A bit of shock and awe can’t be a bad thing, although one exhibitor (Hart Nurseries) said that when they had changed their formula last year they dropped a medal so now  they are back with their established gold-winning set-up. To what extent this ossification is the fault of the media or that of the RHS is debateable, but, like a 1940’s sergeant, (or a channel five documentary) the wretched media tells us what it’s going to show us, shows us, repeats it and eventually tells us what it has shown us.  Worse,  it’s always the same exhibitors doing the same thing  Yawn, yawn!. Surely I am not the only one who, faced with yet another permutation  of carrots and leeks against a black cloth, goes away to top up his whiskey? A colleague reminded me yesterday that Ted Riddle of Cheshire Herbs won endless golds for his stunning designs but rarely got a mention on the box, But Ted, rather than being an obsessive self-publicist, was an edgy bloke who lived for his displays and allowed them to do the talking for him.   Thus by  Friday,  it was with some relief that I turned away from Chelsea to “Acis and Galatea” on BBC 4; the little androgynes from the Royal Ballet hopping around in their thermal underwear, were initially a bit disconcerting but de Niese came over like a golden Greek Goddess, and then there was THAT duet.. The irresistible “Happy, happy, Ha-a-appy”. I have seen a well known soprano apparently on the point of wetting herself  with sheer ecstasy prior to performing it.
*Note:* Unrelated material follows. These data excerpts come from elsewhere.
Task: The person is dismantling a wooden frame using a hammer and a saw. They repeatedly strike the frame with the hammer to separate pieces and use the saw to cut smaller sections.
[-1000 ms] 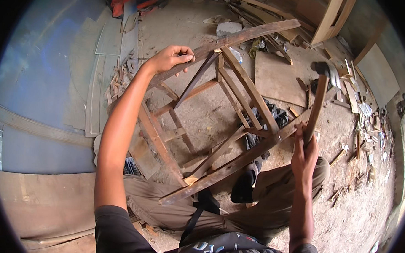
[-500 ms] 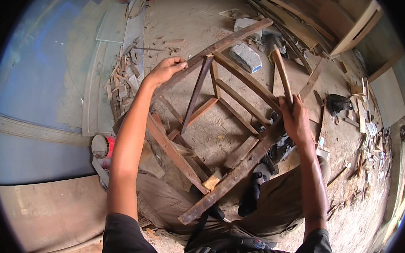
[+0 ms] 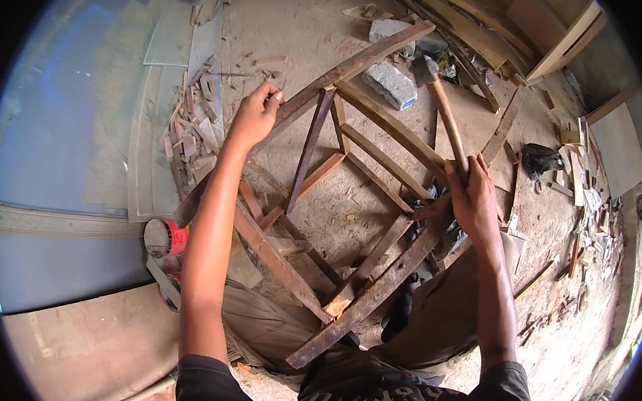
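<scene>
While the head view shows my right hand clamped round the hammer, left hand is well apart from it, fingers bunched at the upper beam; can't tell if they pinch anything. Wooden frame sits between my forearms, concrete block just beyond it.

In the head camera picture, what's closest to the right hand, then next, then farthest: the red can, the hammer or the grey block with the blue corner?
1. Hammer: nearest, gripped in the right hand.
2. Grey block with the blue corner: ahead of that hand, to its left.
3. Red can: farthest, way over left, past the left forearm.
</scene>
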Demonstrator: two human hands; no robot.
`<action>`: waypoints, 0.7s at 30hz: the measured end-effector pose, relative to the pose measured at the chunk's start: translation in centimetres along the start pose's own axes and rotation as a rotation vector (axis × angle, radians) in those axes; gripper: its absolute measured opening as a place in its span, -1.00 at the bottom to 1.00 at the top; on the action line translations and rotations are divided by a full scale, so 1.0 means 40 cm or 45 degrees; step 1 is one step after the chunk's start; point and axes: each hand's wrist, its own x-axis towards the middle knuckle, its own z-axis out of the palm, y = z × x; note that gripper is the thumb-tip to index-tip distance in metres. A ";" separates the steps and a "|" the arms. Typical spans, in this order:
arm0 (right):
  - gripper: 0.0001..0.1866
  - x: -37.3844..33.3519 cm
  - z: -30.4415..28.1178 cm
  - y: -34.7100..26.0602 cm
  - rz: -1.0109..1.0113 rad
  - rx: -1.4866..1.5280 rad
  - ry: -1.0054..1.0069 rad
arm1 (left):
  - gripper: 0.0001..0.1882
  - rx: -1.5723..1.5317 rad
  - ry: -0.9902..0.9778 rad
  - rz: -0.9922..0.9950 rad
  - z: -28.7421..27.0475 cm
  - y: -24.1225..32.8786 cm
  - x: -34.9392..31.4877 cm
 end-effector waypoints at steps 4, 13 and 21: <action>-0.65 0.022 -0.012 0.027 -0.147 -0.091 -0.119 | -0.80 0.372 0.361 0.142 -0.008 0.105 -0.063; -0.43 0.184 0.057 0.016 -0.079 -0.022 -0.659 | -0.82 -0.199 -0.020 -0.339 -0.014 0.475 -0.609; -0.51 0.174 0.029 -0.021 0.629 0.603 -0.610 | -0.93 0.357 -0.065 -0.206 0.145 0.530 -0.682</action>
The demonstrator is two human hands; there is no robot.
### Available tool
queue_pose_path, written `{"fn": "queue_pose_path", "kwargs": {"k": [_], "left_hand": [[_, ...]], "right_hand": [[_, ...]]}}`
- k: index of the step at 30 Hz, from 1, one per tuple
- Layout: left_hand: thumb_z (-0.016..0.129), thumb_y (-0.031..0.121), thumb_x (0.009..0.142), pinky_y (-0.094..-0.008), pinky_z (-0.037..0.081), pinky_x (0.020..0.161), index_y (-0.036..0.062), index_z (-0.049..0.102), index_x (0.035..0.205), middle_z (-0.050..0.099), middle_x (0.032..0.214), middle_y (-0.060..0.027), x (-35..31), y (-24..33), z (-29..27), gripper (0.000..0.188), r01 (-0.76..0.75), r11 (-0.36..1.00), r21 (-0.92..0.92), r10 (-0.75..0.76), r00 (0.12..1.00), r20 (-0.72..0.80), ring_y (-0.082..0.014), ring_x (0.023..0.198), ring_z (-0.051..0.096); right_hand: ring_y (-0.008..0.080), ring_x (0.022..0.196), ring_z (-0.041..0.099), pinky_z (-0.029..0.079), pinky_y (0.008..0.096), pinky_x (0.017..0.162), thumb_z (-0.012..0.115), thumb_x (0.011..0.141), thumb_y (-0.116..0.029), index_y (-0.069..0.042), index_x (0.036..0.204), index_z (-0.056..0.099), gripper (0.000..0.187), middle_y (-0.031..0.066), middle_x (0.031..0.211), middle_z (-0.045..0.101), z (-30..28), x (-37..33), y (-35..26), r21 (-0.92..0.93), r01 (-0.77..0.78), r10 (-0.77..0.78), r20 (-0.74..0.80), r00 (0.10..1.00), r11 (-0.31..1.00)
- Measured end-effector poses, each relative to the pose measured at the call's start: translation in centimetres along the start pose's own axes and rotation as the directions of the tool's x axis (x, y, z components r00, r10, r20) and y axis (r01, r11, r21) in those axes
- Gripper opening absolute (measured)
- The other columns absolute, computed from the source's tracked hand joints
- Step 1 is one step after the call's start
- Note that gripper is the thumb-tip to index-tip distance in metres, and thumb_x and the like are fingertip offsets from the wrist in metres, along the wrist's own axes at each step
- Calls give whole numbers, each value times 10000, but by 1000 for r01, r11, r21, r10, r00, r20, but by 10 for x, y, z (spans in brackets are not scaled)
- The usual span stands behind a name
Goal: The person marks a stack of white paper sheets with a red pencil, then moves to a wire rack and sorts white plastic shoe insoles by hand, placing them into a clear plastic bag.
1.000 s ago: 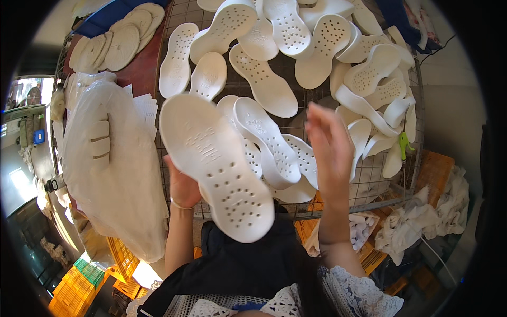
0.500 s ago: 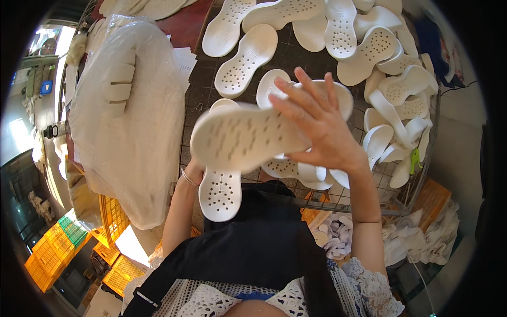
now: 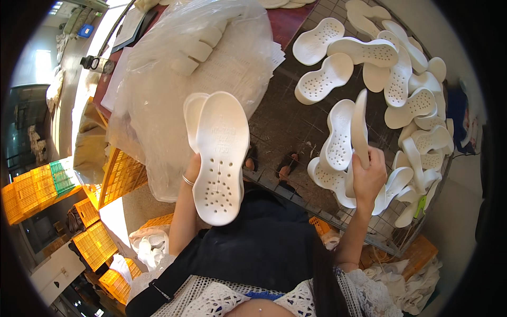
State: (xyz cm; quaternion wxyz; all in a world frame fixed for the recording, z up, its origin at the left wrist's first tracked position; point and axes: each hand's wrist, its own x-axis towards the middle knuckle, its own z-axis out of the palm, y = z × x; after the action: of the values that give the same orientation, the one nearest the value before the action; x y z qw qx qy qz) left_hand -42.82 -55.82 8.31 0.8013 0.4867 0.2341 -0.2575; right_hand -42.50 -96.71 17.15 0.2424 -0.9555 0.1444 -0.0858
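Observation:
Two white foam shoe soles [image 3: 222,153], one behind the other, stand upright in my left hand [image 3: 194,165]. The front one shows small round holes at its lower end; most of my left fingers are hidden behind the pair. My right hand [image 3: 369,177] grips another white shoe sole [image 3: 359,124], turned edge-on, with the thumb on its near side. Right beside it, a perforated sole [image 3: 338,140] leans over more soles [image 3: 328,177] on the dark wire-grid table [image 3: 280,124].
Many loose white soles [image 3: 417,105] are heaped along the table's right side, with a green-handled tool [image 3: 420,206] at its edge. A clear plastic bag [image 3: 158,105] with white pieces and papers lies on the left. Yellow crates [image 3: 95,243] stand on the floor at the lower left.
The sole near my right hand was tilted across in front of me; now my right hand grips one edge-on, farther right. The left-hand soles are raised, and the whole view has swung left.

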Motion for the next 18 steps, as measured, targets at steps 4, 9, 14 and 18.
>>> {"fn": "queue_pose_path", "kwargs": {"k": [4,9,14,18], "left_hand": [[707,429,839,-368,572,801,-32,398,1379,628,1175,-186,28,83,-27,774,-349,781,518,408,913,0,-236,986,662],[722,425,827,-367,496,870,-3,455,1384,659,1114,-178,51,69,-48,751,-173,498,850,243,968,55,-258,985,634],[403,368,1009,-372,453,897,-3,539,1279,579,1168,-222,39,47,-48,478,-39,499,866,238,967,-93,-294,1054,579],[252,355,1054,-382,384,1006,8,517,1267,433,1326,-210,-1,44,-30,486,-221,673,706,472,863,-180,-296,1224,461]], "right_hand": [[169,795,635,502,311,719,746,766,-166,41,1036,644,355,118,917,660,68,38,-120,562,45,-212,236,948,826],[314,913,631,490,378,821,660,835,-295,6,1033,674,361,190,941,648,208,44,-136,437,88,-319,491,811,895],[363,906,617,502,409,751,646,873,-284,-47,1059,679,303,206,959,617,205,16,-135,298,252,-383,569,727,921],[309,827,625,517,364,682,708,821,-148,-55,1189,640,386,158,934,608,150,27,-159,383,626,-692,53,720,680]]}}
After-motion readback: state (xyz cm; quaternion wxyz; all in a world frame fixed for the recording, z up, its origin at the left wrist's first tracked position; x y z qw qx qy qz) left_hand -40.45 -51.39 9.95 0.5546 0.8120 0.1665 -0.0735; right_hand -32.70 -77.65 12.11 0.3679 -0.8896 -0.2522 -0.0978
The urge to join in really is almost over-whelming  though of course, one wouldn’t  want to do it in front of the servants nor indeed unless one was tanked up on at least three large whiskeys.  So I did and then turned over to  “Have I Got News” where, lo and behold, there was Borage, Jekka’s celebrity gnome. If she isn’t careful, the blighter will upstage her.

 

The preceding paragraph prompts a momentary thought about the back ground music, In the past it has been of the sort used by British forces to extract confessions from alleged  terrorists so I wonder  whether the Beeb has taken on board the public’s criticism and muted it this year. Either that or I am  getting even deafer   Given that the R3 early morning programme has been turned into a no-go area by the music being constantly interrupted by all-too-easily-heard poets droning on in thick regional accents, I suspect the former. Oh well that’s Chelsea dead and dusted away for another year and now on to Hampton Court where this year we have a presence not just in a show garden but also in the palace grounds.